Lydia lleva siete años en Reino Unido porque ya estudió la carrera de Neurociencia en la Universidad de Manchester, donde se graduó como la número uno de su promoción tras pasar también un año en Cambridge. Y desde 2022 realiza su doctorado con una beca Martin Lee en el Instituto para Regeneración y Reparo de la Universidad de Edimburgo, cuyos grupos trabajan en tres líneas principales, la medicina regenerativa, la inflamación y la salud reproductiva.
«Es un centro muy interesante porque cada laboratorio se focaliza en diferentes tejidos con la idea de poner después todo el conocimiento en común. A todo el mundo le encanta lo que hace y todos están dispuestos a colaborar. He aprendido mucho y estoy supercontenta de haber venido», celebra.
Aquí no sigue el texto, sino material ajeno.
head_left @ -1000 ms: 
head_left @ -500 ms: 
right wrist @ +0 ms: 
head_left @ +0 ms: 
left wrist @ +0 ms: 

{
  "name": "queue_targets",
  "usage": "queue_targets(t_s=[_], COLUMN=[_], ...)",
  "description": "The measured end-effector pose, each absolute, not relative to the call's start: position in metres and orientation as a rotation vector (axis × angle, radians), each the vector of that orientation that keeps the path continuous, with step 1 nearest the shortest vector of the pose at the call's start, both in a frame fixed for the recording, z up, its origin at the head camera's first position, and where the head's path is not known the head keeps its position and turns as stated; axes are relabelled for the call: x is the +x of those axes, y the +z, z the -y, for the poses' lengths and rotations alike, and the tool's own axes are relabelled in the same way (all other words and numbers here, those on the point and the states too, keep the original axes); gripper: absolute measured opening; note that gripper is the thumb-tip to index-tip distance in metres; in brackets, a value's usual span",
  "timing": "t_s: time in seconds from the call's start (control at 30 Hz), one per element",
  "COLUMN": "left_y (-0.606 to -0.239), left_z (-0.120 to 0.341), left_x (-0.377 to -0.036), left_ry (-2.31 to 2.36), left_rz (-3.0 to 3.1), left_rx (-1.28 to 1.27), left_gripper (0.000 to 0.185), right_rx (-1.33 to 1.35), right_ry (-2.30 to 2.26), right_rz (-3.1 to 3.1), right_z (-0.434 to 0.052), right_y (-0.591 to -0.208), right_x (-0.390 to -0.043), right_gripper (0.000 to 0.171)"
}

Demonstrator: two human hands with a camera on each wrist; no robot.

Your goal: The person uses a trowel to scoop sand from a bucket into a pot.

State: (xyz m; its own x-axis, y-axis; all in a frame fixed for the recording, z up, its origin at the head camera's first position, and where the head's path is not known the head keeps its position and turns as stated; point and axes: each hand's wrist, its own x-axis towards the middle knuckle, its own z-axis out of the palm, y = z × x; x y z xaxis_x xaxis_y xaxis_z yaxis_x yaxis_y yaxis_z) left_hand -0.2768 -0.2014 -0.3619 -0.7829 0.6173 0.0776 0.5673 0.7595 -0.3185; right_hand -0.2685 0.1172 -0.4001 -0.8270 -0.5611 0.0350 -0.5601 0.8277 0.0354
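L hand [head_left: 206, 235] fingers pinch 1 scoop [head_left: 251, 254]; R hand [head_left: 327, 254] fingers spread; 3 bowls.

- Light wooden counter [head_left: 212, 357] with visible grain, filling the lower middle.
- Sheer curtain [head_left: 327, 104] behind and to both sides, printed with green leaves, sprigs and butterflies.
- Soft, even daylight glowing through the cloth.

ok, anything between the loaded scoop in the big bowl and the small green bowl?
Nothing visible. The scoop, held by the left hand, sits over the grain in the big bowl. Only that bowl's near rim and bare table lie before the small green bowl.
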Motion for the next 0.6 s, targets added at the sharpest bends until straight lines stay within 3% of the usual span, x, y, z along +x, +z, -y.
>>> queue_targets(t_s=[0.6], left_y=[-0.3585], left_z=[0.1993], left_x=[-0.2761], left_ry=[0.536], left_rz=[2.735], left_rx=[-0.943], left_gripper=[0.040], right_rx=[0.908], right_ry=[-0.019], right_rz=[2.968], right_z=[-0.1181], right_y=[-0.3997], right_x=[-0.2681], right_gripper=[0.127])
De niña, Lydia pedía microscopios como regalo de Navidad y disfrutaba haciendo experimentos «con las manos manchadas». Además la presencia de casos muy cercanos de demencia y alzheimer en su familia la marcó profundamente. «Me parecía muy injusto ver cómo sus recuerdos y memorias, que es lo que nos define como personas, se iban apagando y ya no me reconocían. Además es un proceso durísimo porque son muchos años de duelo constante para el entorno y ellos también sufren», lamenta.
Todo esto acabó fructificando de alguna manera en su decisión de estudiar Neurociencia. Se fue a Reino Unido porque en aquel momento no existía el grado en España y acabó iniciando una carrera investigadora con la que no contaba y en la que ha tenido varios referentes que la han inspirado y animado a continuar.
El primero de ellos fue el neurocientífico vigués Carlos Spuch, que visitó su instituto. «Vino a dar una charla, me despertó mucha admiración y ahí empecé a materializar la idea de que podía ser posible. De hecho, cuando volví de Manchester en vacaciones hice un proyecto de verano en su laboratorio», relata.
Y años después su mentora en Cambridge, Carolina Machado, le animó a hacer un doctorado. «Nunca había pensado en ello, mi aspiración era volver a España y ser profesora de colegio. Por supuesto, no tiene nada de malo pero pensaba que ser investigadora era algo inalcanzable. Es verdad que hay que poner mucho esfuerzo y trabajo, pero no hace falta ser Einstein para hacer un doctorado. Si es lo que realmente te gusta, hay que ir a por ello», sostiene.

Lydia Lorenzo, en el laboratorio. / FDV
Su actual supervisora, que se formó con la científica Elly Tanaka, un referente internacional en el estudio de los ajolotes, también es un ejemplo para ella. «Es española, es joven, es mujer y está luchando cada día por el grupo. Yo soy su primera estudiante de doctorado y me inspira muchísimo. He tenido una suerte increíble, porque tener una supervisora muy presente como ella es más una excepción que la regla», agradece.
Por eso a ella le gusta animar a los escolares a no renunciar al mundo de la investigación si realmente les atrae. «Hay muchos caminos para llegar. La motivación es lo que marca la diferencia. Lo único que te ayuda a seguir en los días difíciles es que te guste lo que haces. En España nos infravaloramos muchas veces, pero hay universidades muy buenas y hay muchísimos españoles trabajando en otros países, por ejemplo, en nuestro instituto», destaca.
Lydia también agradece el apoyo de sus padres, que siempre la han animado a perseguir sus sueños desde que salió de Vigo para estudiar la carrera en Manchester. Es «muy familiar» y le gustaría regresar en algún momento a España, pero, a sus 25 años, cree que todavía le queda por delante alguna experiencia más en el extranjero.
«Ahora mismo tengo todas las opciones abiertas», reconoce, «me quedaré unos meses en el laboratorio después de defender la tesis en 2026, y después quizá sería el momento de intentar ir a otro país para ganar el máximo conocimiento en laboratorios diferentes antes de volver a España. Y me gustaría continuar con la regeneración del sistema nervioso y moverme un poco más hacia el cerebro».